- Aim of the exercise: From the records below, extract only the lines running from the line with "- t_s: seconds" to the line with "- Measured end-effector", both lines included, reproducing them exactly.
*** Opening of Supplied records ***
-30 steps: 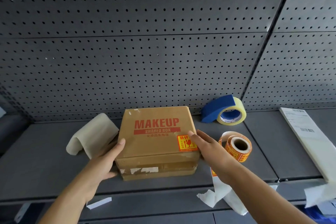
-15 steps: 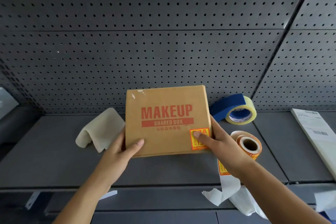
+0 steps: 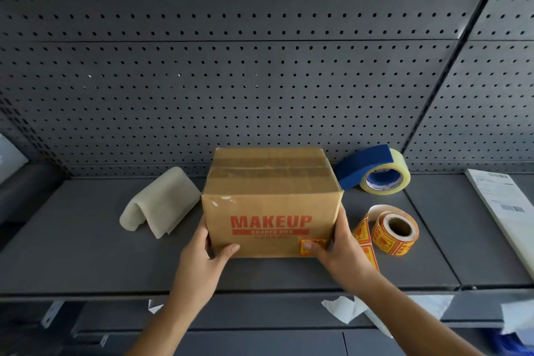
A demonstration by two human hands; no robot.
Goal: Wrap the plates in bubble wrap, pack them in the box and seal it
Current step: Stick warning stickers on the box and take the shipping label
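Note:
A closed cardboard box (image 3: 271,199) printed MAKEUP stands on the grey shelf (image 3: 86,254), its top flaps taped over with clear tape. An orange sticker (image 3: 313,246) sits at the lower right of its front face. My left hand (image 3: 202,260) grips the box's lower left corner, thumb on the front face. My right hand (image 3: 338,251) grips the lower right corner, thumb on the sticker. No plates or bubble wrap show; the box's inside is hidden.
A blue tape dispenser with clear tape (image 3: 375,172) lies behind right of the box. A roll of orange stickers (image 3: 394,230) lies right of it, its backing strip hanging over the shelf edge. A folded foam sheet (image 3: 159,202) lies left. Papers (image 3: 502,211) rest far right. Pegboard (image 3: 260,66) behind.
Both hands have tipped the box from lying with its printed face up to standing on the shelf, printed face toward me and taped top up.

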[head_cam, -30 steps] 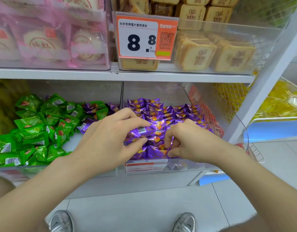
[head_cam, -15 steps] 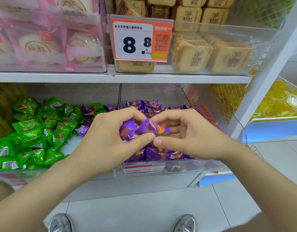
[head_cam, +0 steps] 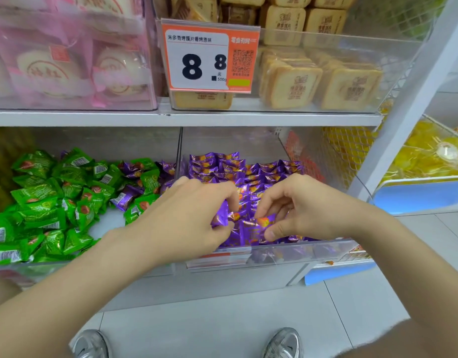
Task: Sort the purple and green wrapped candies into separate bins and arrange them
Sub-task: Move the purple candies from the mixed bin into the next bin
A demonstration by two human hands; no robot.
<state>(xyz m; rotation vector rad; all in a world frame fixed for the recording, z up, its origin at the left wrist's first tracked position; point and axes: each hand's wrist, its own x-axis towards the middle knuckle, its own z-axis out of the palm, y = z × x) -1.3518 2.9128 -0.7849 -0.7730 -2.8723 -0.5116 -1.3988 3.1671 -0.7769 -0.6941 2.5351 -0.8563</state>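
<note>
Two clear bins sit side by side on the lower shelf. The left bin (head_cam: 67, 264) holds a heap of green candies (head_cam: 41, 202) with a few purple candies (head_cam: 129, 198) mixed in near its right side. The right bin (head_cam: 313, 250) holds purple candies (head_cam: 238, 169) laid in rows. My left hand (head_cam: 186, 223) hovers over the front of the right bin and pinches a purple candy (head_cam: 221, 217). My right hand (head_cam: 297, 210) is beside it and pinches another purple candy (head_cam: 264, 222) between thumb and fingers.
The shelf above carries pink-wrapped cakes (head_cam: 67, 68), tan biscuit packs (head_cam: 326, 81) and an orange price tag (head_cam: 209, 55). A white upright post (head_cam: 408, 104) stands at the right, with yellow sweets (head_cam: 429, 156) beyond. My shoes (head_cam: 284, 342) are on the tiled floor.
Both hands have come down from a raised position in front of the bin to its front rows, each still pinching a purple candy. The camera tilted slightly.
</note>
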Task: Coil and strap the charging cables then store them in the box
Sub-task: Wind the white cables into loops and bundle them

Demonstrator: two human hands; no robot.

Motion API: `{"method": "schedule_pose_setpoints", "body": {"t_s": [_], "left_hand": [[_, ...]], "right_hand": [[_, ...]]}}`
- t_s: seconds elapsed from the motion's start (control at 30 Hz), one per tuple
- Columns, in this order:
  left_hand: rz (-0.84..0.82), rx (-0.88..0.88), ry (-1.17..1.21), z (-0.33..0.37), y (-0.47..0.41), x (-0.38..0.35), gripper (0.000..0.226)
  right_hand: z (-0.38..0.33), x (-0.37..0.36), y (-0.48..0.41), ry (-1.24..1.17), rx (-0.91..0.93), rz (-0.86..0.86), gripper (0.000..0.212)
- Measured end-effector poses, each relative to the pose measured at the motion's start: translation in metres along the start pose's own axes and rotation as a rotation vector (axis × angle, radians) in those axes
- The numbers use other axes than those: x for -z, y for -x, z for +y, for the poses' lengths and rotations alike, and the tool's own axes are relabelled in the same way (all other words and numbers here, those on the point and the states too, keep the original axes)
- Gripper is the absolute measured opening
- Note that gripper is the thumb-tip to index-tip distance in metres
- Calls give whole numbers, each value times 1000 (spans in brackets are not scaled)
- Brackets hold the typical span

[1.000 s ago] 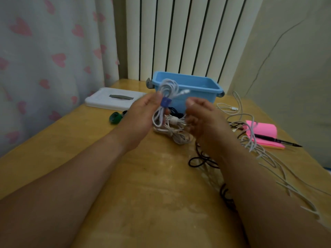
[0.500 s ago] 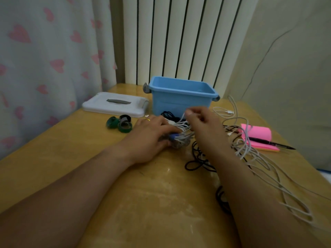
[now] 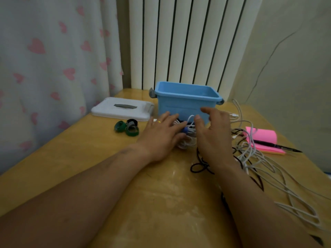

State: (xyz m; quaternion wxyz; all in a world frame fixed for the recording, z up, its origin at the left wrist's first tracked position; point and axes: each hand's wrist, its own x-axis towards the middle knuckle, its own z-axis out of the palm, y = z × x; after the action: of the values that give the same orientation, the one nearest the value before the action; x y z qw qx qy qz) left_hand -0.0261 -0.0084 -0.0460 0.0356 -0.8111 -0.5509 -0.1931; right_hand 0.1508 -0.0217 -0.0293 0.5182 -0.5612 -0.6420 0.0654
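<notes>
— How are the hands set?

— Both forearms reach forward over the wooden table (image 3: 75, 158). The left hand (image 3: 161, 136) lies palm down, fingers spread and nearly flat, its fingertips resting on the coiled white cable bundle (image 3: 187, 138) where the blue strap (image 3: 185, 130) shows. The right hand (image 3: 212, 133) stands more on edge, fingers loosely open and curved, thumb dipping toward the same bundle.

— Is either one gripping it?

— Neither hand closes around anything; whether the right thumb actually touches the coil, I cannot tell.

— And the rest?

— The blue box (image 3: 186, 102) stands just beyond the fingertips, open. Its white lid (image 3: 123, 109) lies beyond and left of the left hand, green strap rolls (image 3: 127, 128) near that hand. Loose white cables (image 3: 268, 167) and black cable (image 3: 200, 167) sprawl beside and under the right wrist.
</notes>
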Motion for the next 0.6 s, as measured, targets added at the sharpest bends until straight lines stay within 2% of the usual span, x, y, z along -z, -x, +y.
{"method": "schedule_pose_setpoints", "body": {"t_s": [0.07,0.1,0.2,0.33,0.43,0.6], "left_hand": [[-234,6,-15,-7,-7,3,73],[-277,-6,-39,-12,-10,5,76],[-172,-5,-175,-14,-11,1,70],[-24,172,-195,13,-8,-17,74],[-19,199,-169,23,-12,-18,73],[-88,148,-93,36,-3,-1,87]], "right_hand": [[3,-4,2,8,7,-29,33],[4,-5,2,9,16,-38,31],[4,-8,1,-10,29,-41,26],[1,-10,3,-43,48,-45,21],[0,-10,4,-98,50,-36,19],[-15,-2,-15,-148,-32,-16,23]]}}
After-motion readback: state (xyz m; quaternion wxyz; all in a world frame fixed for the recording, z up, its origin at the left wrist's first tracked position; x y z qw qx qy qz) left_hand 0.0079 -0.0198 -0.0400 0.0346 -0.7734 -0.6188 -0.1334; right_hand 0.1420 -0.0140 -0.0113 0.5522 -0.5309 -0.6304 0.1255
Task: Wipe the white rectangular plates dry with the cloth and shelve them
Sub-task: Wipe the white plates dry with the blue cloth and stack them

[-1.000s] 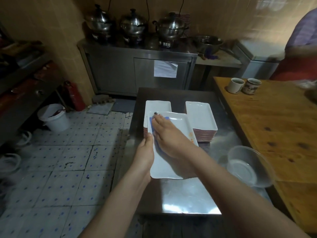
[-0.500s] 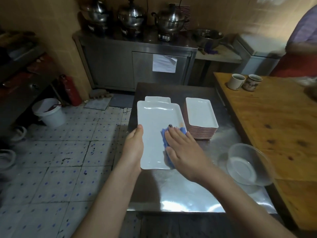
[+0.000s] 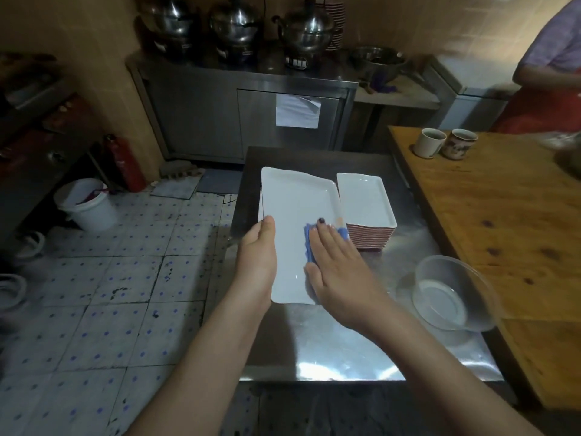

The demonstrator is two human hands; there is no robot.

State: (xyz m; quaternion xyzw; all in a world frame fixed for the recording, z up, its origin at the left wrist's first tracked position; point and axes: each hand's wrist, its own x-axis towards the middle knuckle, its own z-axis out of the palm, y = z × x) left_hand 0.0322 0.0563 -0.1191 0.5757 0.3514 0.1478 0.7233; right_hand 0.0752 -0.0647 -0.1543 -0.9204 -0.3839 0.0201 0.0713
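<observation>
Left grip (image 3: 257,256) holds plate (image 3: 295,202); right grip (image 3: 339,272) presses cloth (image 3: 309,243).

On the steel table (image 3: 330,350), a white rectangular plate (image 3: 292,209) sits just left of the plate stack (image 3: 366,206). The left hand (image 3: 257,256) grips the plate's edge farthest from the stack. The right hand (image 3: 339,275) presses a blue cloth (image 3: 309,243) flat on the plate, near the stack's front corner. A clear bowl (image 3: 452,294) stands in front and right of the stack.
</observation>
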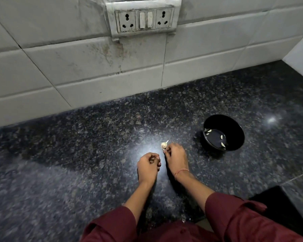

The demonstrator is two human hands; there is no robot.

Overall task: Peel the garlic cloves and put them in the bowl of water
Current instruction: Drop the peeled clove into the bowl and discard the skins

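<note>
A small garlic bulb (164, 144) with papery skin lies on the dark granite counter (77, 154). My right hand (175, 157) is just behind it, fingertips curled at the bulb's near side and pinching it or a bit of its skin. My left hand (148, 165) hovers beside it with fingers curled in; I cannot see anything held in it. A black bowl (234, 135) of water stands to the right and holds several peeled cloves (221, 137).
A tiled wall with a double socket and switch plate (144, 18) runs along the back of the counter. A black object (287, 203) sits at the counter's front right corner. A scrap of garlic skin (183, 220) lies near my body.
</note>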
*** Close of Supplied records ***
- Response area:
- t_s: seconds elapsed from the motion's start (control at 30 Hz), one per tuple
- Columns, in this order:
  left_hand: rz (-0.84..0.82), rx (-0.88..0.88), ry (-1.17..1.21), z (-0.33..0.37), y (-0.47..0.41), x (-0.38..0.35), gripper (0.000..0.226)
  right_hand: z (-0.38..0.33), x (-0.37..0.36), y (-0.48..0.41), ry (-1.24..1.17), rx (-0.91..0.93), rz (-0.86..0.86), gripper (0.000..0.212)
- Measured end-effector poses, each relative to the pose measured at the motion's start: translation in metres along the start pose's own axes and rotation as a rotation vector (axis × angle, radians) in those axes

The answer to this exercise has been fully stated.